DESCRIPTION OF THE TASK:
Return the entries below exactly as written.

ENTRIES SUPPLIED:
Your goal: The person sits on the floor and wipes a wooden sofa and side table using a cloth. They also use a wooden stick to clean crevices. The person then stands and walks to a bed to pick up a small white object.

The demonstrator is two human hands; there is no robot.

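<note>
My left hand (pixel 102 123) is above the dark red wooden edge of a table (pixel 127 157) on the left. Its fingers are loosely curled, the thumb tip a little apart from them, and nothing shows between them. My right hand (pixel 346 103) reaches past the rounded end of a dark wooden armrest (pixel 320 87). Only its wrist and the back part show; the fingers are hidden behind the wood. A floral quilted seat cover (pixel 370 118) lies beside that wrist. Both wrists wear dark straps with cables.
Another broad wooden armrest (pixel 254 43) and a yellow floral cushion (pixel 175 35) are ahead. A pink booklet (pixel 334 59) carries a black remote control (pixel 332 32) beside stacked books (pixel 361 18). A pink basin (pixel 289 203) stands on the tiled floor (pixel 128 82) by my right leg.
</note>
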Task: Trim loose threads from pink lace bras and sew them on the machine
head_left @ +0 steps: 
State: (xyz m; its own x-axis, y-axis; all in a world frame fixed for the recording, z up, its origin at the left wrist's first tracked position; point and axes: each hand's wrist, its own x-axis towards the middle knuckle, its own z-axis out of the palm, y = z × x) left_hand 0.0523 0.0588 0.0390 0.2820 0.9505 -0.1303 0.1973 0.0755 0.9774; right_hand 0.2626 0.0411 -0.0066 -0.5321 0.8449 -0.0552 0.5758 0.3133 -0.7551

RESULT BELOW:
Your goal: The person sits on the floor and wipes a wooden sofa and side table using a cloth. They also use a wooden stick to clean crevices. The person then stands and walks to a bed to pick up a small white object.

The demonstrator is two human hands; there is no robot.

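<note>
My left hand (pixel 102 123) is above the dark red wooden edge of a table (pixel 127 157) on the left. Its fingers are loosely curled, the thumb tip a little apart from them, and nothing shows between them. My right hand (pixel 346 103) reaches past the rounded end of a dark wooden armrest (pixel 320 87). Only its wrist and the back part show; the fingers are hidden behind the wood. A floral quilted seat cover (pixel 370 118) lies beside that wrist. Both wrists wear dark straps with cables.
Another broad wooden armrest (pixel 254 43) and a yellow floral cushion (pixel 175 35) are ahead. A pink booklet (pixel 334 59) carries a black remote control (pixel 332 32) beside stacked books (pixel 361 18). A pink basin (pixel 289 203) stands on the tiled floor (pixel 128 82) by my right leg.
</note>
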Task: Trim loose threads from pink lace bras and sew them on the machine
head_left @ +0 steps: 
State: (xyz m; its own x-axis, y-axis; all in a world frame fixed for the recording, z up, its origin at the left wrist's first tracked position; point and axes: each hand's wrist, its own x-axis towards the middle knuckle, its own z-axis out of the palm, y = z × x) left_hand 0.0523 0.0588 0.0390 0.2820 0.9505 -0.1303 0.1973 0.0755 0.9774; right_hand 0.2626 0.0411 -0.0066 -0.5321 0.8449 -0.0552 0.5758 0.3133 -0.7551

The exercise is done, and nothing more is needed.